Bayesian Parameter Identification in the Landau-de Gennes Theory for Nematic Liquid Crystals
Heiko Gimperlein, Ruma R. Maity, Apala Majumdar, Michael Oberguggenberger
TL;DR
The paper tackles the problem of recovering Landau-de Gennes material parameters $(\alpha,\beta)$ from observed $Q$-tensor fields in a two-dimensional reduced model of nematic liquid crystals. It adopts a Bayesian inverse problem approach with Gaussian or improper priors and uses Metropolis-Hastings MCMC to sample the posterior distribution given simulated $Q$-data derived from the forward PDE. Key contributions include a comprehensive inverse-problem formulation, practical MCMC implementation details, and an assessment of identifiability across diagonal and rotated solution classes, along with explicit non-identifiability scenarios. The results show that $\alpha$ and $\beta$ can be recovered with percent-level accuracy in the tested ranges, yielding credible intervals and convergence diagnostics, while revealing regimes where the model or data prevent unique parameter recovery.
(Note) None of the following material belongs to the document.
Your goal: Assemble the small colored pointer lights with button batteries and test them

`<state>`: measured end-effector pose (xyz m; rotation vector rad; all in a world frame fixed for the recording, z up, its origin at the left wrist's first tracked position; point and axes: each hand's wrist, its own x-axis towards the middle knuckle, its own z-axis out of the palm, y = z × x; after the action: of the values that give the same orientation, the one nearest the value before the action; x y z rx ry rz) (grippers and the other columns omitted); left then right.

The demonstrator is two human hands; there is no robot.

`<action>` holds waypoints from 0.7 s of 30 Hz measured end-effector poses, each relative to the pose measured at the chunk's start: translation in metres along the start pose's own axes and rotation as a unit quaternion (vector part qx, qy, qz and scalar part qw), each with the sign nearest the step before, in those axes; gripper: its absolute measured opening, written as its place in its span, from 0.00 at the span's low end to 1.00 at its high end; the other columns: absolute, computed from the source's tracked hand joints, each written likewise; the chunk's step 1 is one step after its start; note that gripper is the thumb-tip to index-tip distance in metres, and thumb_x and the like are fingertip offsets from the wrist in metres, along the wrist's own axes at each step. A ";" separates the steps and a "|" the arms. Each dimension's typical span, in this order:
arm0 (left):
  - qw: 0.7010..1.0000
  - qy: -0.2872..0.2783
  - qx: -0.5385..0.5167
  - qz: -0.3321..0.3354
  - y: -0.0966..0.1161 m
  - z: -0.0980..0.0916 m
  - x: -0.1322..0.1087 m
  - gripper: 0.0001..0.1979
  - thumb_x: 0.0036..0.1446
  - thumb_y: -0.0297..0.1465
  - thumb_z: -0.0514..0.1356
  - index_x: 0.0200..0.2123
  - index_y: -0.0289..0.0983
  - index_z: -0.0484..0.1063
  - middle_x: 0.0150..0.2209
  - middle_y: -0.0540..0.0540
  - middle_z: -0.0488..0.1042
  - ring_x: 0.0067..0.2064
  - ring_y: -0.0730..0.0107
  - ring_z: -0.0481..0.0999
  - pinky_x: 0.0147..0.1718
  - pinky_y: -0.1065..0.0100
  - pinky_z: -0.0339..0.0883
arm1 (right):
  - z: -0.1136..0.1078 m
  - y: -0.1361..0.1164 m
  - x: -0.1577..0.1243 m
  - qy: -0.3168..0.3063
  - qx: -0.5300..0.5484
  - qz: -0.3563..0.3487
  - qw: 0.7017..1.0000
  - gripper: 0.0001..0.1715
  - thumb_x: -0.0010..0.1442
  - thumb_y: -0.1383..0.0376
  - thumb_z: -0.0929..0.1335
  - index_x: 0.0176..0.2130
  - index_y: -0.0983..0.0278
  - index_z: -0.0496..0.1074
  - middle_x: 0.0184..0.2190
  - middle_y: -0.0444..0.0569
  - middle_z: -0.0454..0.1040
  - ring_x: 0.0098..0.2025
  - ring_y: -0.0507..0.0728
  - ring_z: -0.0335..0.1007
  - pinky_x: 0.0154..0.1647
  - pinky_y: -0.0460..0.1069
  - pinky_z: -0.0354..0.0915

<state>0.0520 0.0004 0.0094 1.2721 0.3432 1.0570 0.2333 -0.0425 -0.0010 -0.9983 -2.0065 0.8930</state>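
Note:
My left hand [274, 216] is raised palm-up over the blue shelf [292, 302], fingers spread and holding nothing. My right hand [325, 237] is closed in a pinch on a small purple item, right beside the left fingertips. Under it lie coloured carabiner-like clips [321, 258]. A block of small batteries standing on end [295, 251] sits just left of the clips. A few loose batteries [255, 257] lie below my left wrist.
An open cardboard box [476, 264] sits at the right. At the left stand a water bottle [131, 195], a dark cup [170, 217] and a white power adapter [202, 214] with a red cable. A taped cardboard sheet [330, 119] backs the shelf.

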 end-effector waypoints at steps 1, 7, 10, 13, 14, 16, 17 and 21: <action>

This work provides uncertainty-quantified pathways to infer fundamental LC material properties from $Q$-tensor data, offering a principled link between experiments and LdG modelling for planar devices.
Abstract
This manuscript establishes a pathway to reconstruct material parameters from measurements within the Landau-de Gennes model for nematic liquid crystals. We present a Bayesian approach to this inverse problem and analyse its properties using given, simulated data for benchmark problems of a planar bistable nematic device. In particular, we discuss the accuracy of the Markov chain Monte Carlo approximations, confidence intervals and the limits of identifiability.